Task objective ::
Exactly as written, set down each line of the data below except its pictures.

╭─ Data block

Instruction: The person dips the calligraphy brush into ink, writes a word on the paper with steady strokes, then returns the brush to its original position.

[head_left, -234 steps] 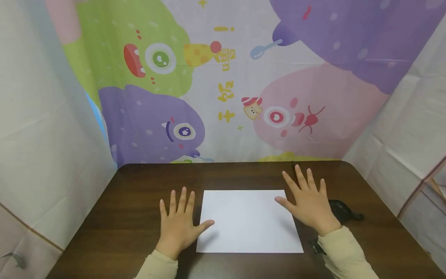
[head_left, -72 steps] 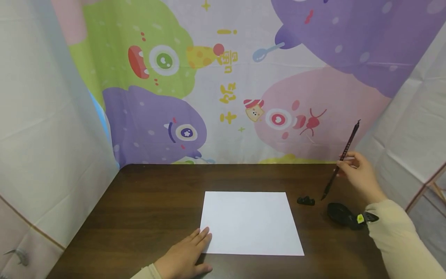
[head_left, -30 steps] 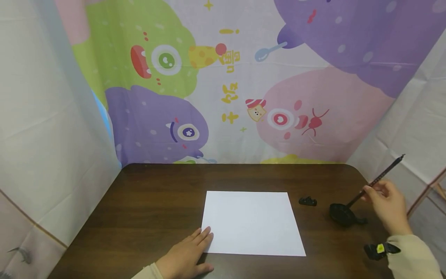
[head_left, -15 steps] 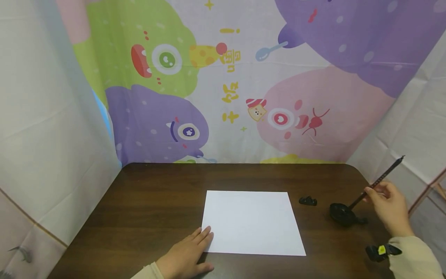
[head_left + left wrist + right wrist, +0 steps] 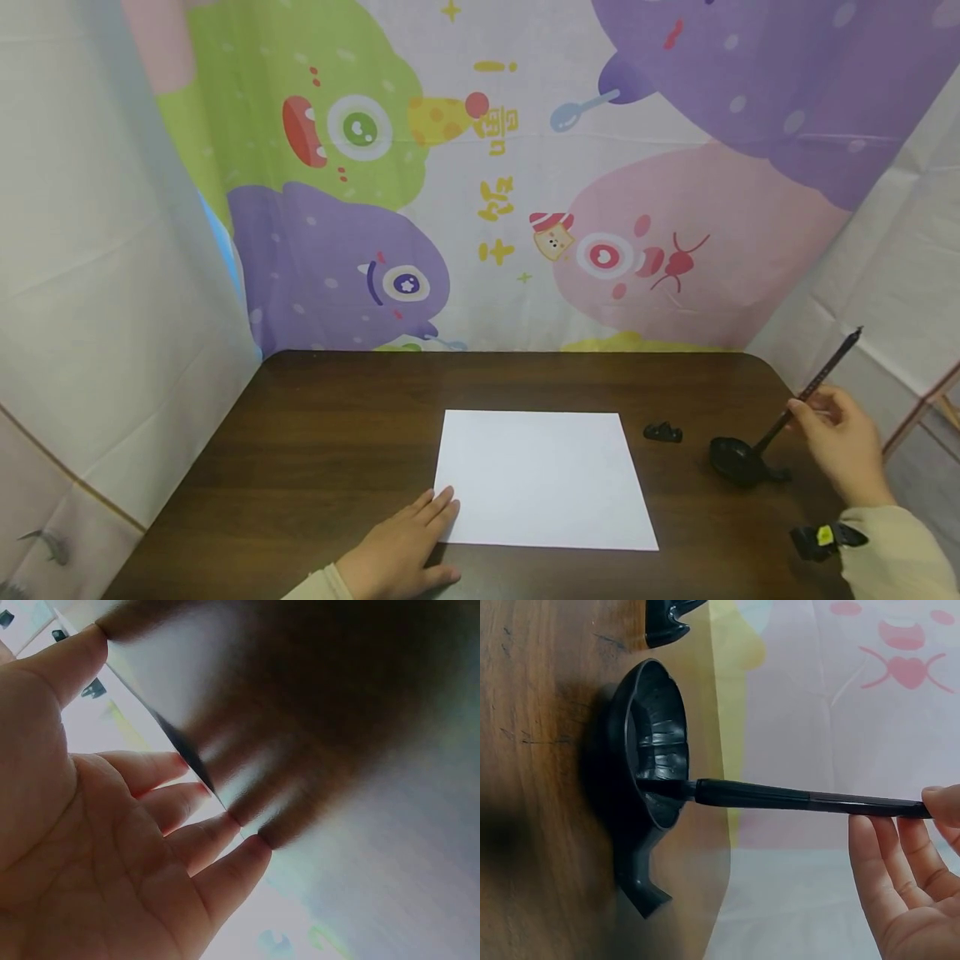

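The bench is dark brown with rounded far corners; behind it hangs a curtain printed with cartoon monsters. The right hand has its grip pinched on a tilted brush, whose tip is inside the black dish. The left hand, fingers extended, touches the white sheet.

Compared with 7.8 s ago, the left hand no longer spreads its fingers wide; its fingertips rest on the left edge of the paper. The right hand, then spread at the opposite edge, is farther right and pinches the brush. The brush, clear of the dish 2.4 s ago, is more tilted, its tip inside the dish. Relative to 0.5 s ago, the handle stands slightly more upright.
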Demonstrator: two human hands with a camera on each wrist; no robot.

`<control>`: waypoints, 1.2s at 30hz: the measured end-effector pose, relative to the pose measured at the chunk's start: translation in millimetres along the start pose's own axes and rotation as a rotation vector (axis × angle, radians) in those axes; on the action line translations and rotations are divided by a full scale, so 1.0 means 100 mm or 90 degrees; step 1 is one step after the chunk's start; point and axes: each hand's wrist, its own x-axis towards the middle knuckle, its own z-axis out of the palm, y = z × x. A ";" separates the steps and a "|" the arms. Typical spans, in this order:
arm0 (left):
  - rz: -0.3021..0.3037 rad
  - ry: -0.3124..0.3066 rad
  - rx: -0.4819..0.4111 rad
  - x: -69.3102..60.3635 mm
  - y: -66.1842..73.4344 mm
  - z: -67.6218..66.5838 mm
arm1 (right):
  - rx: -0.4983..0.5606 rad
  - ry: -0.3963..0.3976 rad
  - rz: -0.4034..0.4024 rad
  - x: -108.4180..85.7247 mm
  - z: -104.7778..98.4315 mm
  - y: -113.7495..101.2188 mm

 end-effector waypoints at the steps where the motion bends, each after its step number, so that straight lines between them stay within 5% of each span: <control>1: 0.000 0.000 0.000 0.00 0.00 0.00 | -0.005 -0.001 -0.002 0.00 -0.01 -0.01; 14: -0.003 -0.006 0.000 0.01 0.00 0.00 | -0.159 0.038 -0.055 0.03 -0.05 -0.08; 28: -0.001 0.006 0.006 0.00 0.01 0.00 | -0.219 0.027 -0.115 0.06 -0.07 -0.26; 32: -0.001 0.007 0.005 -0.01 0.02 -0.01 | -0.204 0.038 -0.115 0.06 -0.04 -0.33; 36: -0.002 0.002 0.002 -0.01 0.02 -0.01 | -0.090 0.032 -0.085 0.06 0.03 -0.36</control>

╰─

Output for this exercise ::
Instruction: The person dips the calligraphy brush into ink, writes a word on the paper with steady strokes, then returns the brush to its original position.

[head_left, -234 steps] 
[head_left, -72 steps] 
[head_left, -30 steps] 
[head_left, -15 steps] 
[head_left + left wrist + right wrist, +0 steps] 

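The bench is dark brown with rounded far corners; behind it hangs a curtain printed with cartoon monsters. The right hand has its grip pinched on a tilted brush, whose tip is inside the black dish. The left hand, fingers extended, touches the white sheet.

Compared with 7.8 s ago, the left hand no longer spreads its fingers wide; its fingertips rest on the left edge of the paper. The right hand, then spread at the opposite edge, is farther right and pinches the brush. The brush, clear of the dish 2.4 s ago, is more tilted, its tip inside the dish. Relative to 0.5 s ago, the handle stands slightly more upright.
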Demonstrator: two human hands with a camera on each wrist; no robot.

`<control>`: waypoints, 1.2s at 30hz: the measured end-effector pose, relative to the pose measured at the chunk's start: translation in millimetres along the start pose's own axes and rotation as a rotation vector (axis × angle, radians) in those axes; on the action line translations and rotations are divided by a full scale, so 1.0 means 100 mm or 90 degrees; step 1 is one step after the chunk's start; point and axes: each hand's wrist, its own x-axis towards the middle knuckle, its own z-axis out of the palm, y = z × x. A ";" separates the steps and a "|" the arms. Typical spans, in this order:
arm0 (left):
  - rz: -0.3021..0.3037 rad
  - ry: -0.3124..0.3066 rad
  - rx: -0.4819..0.4111 rad
  - x: -69.3102..60.3635 mm
  - y: -66.1842..73.4344 mm
  - z: -67.6218..66.5838 mm
arm1 (right):
  - rx: -0.4983..0.5606 rad
  - ry: -0.3963..0.3976 rad
  - rz: -0.4034..0.4024 rad
  - x: -108.4180..85.7247 mm
  - z: -104.7778..98.4315 mm
  - y: -113.7495..101.2188 mm

 end-effector waypoints at the steps where the motion bends, each after its step number, so that straight lines between them stay within 5% of each span: <control>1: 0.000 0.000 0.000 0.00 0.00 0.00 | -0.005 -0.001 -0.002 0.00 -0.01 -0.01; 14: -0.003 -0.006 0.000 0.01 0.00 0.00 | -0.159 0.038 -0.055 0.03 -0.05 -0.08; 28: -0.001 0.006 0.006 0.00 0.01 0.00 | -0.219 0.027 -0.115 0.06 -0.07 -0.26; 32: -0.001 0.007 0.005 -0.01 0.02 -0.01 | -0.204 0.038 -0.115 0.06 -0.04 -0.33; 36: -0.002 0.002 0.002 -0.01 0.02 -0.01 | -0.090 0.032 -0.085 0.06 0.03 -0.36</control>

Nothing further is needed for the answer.